In fact, these elk from Yellowstone were not the first elk the Sportsmen's Association transported to their grounds. Prior to the federal transfer, 15 elk, 14 females and 1 male, had been shipped to Minnehaha Springs from Iowa, in order to analyze their adaptation to the environment. When it appeared they were thriving and produced eight calves, the Association was deemed fit to receive the Yellowstone elk. By 1932, the elk transported from Yellowstone had disappeared.

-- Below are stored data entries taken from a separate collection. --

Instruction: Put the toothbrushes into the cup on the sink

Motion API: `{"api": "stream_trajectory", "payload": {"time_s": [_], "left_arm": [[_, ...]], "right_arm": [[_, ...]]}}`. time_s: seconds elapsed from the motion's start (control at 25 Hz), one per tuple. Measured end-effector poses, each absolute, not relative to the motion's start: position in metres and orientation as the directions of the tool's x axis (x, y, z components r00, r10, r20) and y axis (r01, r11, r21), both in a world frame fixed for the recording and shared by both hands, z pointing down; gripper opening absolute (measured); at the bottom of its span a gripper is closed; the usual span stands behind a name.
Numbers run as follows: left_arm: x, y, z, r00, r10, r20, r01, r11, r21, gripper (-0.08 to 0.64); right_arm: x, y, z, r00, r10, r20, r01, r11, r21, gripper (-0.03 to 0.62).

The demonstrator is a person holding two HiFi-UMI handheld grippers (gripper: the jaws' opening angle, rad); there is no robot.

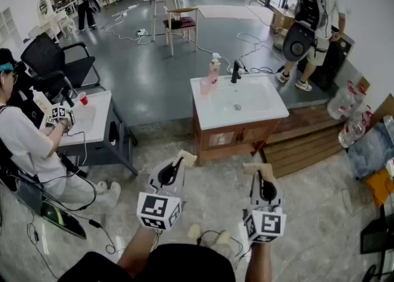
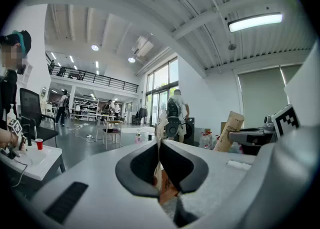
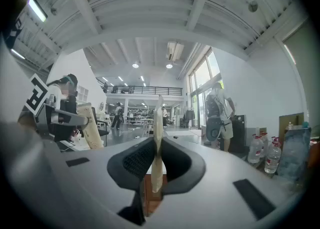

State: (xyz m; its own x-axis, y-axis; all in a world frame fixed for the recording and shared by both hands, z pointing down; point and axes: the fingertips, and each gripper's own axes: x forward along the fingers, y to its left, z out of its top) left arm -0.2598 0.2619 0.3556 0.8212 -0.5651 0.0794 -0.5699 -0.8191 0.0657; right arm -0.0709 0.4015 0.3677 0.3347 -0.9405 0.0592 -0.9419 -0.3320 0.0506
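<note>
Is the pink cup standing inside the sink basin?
No, the cup stands on the sink rim at the back left corner.

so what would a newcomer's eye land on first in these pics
Probably the two grey tools low in the head view: the left hand-held gripper and the right hand-held gripper, both with jaws shut and nothing between them. Ahead of them stands the white sink on a wooden cabinet, with a pale pink plastic cup at its far left corner near a black tap.

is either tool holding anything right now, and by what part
Nothing is held: the left tool and the right tool both have jaws together, empty.
</note>
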Motion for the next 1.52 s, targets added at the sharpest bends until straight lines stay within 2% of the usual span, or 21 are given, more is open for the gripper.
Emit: {"api": "stream_trajectory", "payload": {"time_s": [0.52, 0.8, 1.52], "left_arm": [[-0.264, 0.252, 0.358, 0.832, -0.549, 0.078, -0.554, -0.83, 0.07, 0.009], [-0.253, 0.236, 0.361, 0.836, -0.544, 0.075, -0.549, -0.832, 0.077, 0.009], [-0.149, 0.152, 0.376, 0.791, -0.6, 0.118, -0.61, -0.788, 0.079, 0.009]], "right_arm": [[-0.08, 0.395, 0.367, 0.35, -0.933, 0.086, -0.936, -0.346, 0.06, 0.044], [-0.068, 0.377, 0.367, 0.35, -0.935, 0.056, -0.936, -0.347, 0.056, 0.044], [0.045, 0.276, 0.384, 0.271, -0.96, 0.068, -0.962, -0.271, 0.015, 0.044]]}}
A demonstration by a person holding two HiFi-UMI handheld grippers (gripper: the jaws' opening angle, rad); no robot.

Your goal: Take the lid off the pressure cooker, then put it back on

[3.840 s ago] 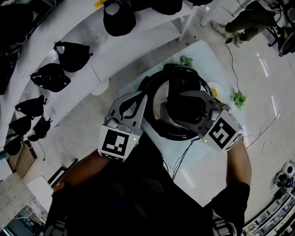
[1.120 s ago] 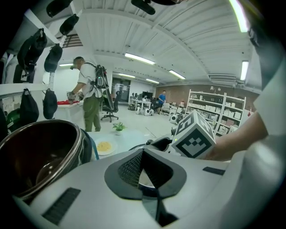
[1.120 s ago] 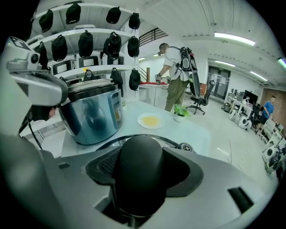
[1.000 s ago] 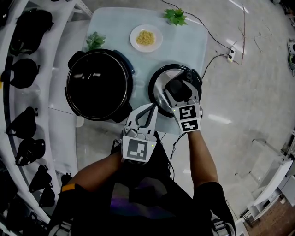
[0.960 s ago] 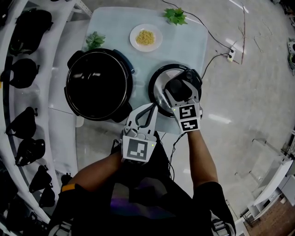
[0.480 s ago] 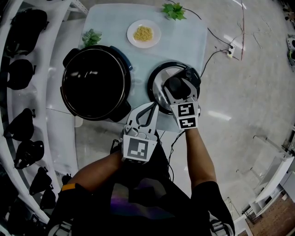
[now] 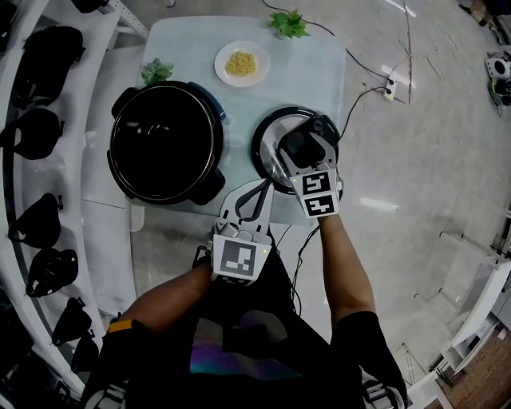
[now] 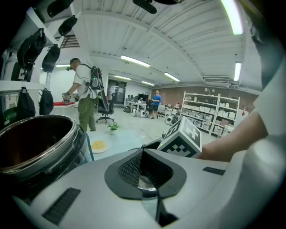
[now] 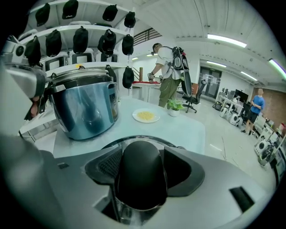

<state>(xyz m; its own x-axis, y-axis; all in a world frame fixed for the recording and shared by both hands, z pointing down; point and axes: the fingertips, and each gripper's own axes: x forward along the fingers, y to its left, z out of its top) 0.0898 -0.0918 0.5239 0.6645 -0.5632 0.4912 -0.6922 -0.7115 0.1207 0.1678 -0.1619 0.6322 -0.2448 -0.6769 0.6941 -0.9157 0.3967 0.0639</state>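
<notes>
Lid: off the pot, low over the near right part of the pale table. No view settles whether it rests on the tabletop or hangs just clear of it.
Knob: black and domed, at the lid's centre. From overhead it is mostly covered by the tool gripping it.
Right gripper: jaws clamped on the knob from both sides. Its marker cube hides the lid's near edge.
Left gripper: jaws drawn together at the tips with nothing between them, held at the table's near edge, just near and left of the lid. Contact with the lid's rim cannot be judged.
Pressure cooker: open and upright on the left half of the table, beside the lid. Its inside is dark, so the contents cannot be made out. The left gripper view cuts it off at the frame's left edge.
Plate: small and white, on the far side of the table. The yellow food on it is too small to identify.
Plants: two green sprigs, one at the far edge and one far left, half tucked behind the cooker.
Shelves: curved white rack on the left carrying dark bag-like items of unclear kind.
Bystander: a person with a backpack at a far bench, hands out of sight.
</notes>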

===== The Club House =====
The Allegheny Sportsmen's Association built a luxurious club house in 1913, and it opened on July 1, 1914 to accommodate the association's members and their families. The club house was four stories, fifty by sixty feet, and was equipped with modern conveniences. It contained a kitchen, dining room, and pool rooms in the basement along with two wood-burning fireplaces. The first floor housed a large club room with four wood-burning fireplaces to keep the room warm. The second and third floors were divided into bedrooms and described as being “nicely finished and furnished.” On the fourth floor was a large room used to accommodate visitors when the other rooms were crowded. Both the first and second floors had large porches filled with easy chairs, swings, and hammocks, and on the roof was a small garden used as an observatory with a sweeping view of the surrounding landscape.

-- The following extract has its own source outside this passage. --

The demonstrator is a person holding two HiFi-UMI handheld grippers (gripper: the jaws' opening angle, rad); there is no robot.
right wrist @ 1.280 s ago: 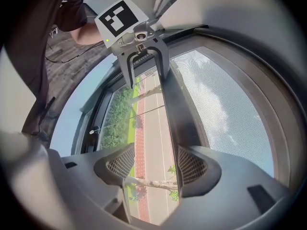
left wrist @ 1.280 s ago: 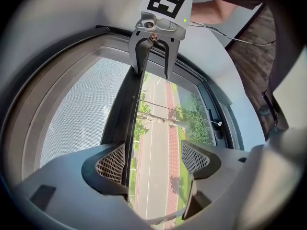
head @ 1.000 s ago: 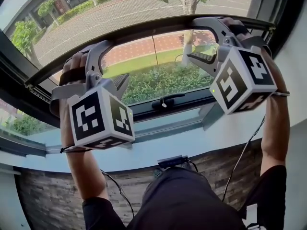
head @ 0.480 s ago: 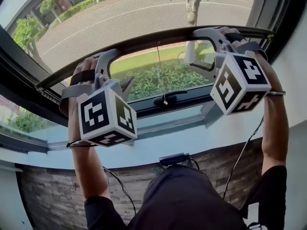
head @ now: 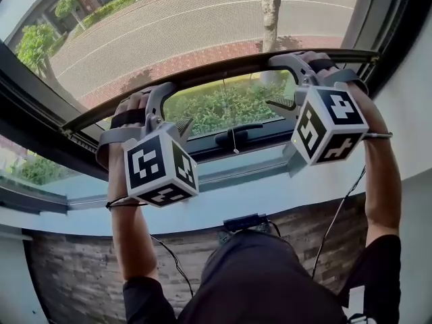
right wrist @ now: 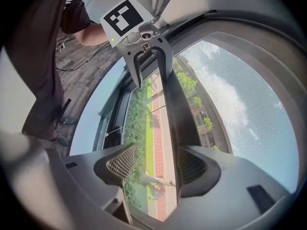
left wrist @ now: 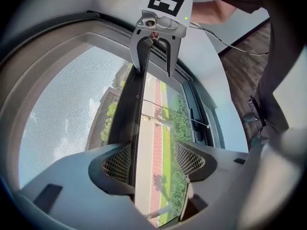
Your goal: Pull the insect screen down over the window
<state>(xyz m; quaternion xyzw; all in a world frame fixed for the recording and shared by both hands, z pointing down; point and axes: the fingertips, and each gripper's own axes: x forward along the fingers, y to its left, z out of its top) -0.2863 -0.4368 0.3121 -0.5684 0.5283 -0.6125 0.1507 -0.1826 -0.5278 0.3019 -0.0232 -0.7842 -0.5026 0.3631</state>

The club house was lit with an acetylene plant, and shower and bathtubs were supplied with hot and cold water. The water was pumped from a mineral spring in Minnehaha Springs, the location of the Minnehaha Springs hotel. Because the spring was at a higher elevation, there was good water pressure on all floors of the building. The one-hundred-acre park surrounding the club house was home to the herd of elk, deer, and other animals. Behind the clubhouse was a white pine grove where guests could lounge in camp chairs, swings, and hammocks beneath the trees. Bungalows were built by members further out in the woods in order to avoid long trips back to the hotel at night. In the surrounding grounds were two tennis courts, a golf course, a shooting trap, and a small garage for automobiles. Dog kennels were also on the property to house any canines used for hunting.

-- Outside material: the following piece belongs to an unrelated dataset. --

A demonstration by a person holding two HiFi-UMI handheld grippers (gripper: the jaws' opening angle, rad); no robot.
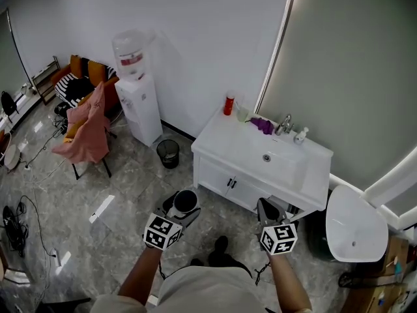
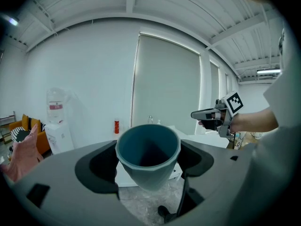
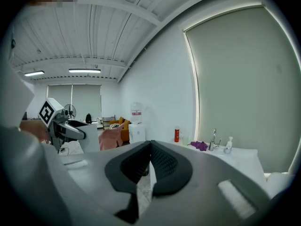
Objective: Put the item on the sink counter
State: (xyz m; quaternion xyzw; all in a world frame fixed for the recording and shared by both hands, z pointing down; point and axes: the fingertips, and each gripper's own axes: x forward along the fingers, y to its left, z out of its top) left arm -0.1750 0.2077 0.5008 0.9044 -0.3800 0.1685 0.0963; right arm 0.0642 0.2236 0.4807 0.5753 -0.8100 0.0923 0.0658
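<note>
My left gripper (image 1: 186, 207) is shut on a blue-grey cup (image 1: 185, 201) and holds it in the air over the floor, short of the white sink counter (image 1: 225, 142). In the left gripper view the cup (image 2: 148, 154) sits mouth toward the camera between the two dark pads (image 2: 101, 166), and it looks empty. My right gripper (image 1: 268, 209) hovers near the counter's front edge. Its jaws meet, shut, with nothing between them (image 3: 149, 166). Each gripper shows in the other's view: the right gripper (image 2: 203, 114) and the left gripper (image 3: 70, 130).
On the counter stand a red bottle (image 1: 229, 105), a purple cloth (image 1: 262, 124), a faucet (image 1: 284, 124) and a soap bottle (image 1: 300, 135). A bin (image 1: 168, 153), a water dispenser (image 1: 140, 103) and a chair with pink cloth (image 1: 88, 132) stand left. A toilet (image 1: 355, 223) is at the right.
</note>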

The club house cost around $15,000 and was operated on “the plan of a first-class hotel with accommodations of one hundred and fifty.” Once the association built its club house, the Allegheny Club continued to acquire recognition. Visitors traveled from various parts of the state such as Marlinton, Cass, Wheeling, Philippi, Charleston, and Lewisburg. Guests also traveled from Richmond, New York, Baltimore, Columbus, Cleveland, and Philadelphia.

The club held dinners and dances frequently, attracting large crowds. According to one article, fried chicken and waffle suppers were becoming quite famous at the club. Often dances continued until after twelve o’clock, and punch, ice cream, and cake was served in the dining room late into the night. Automobile parties made frequent trips to the Allegheny Club. Membership increased rapidly in its early years, and some weekends the club was filled to capacity, requiring visitors to go to the adjacent hotel for sleeping accommodations.

Interest in the Allegheny Club waned by the 1920s, and the National Forest received a large portion of their acreage. In 1926, Harry R. Wyllie of Huntington, owner of the H. R. Wyllie China Company, acquired the lodge to use as a private estate. In 1946, Wyllie sold the property to the Standard Ultramarine Company, and in 1964 the lodge was shut down due to the sale of Standard Ultramarine. On October 17, 1983, the Allegheny Club burned to the ground.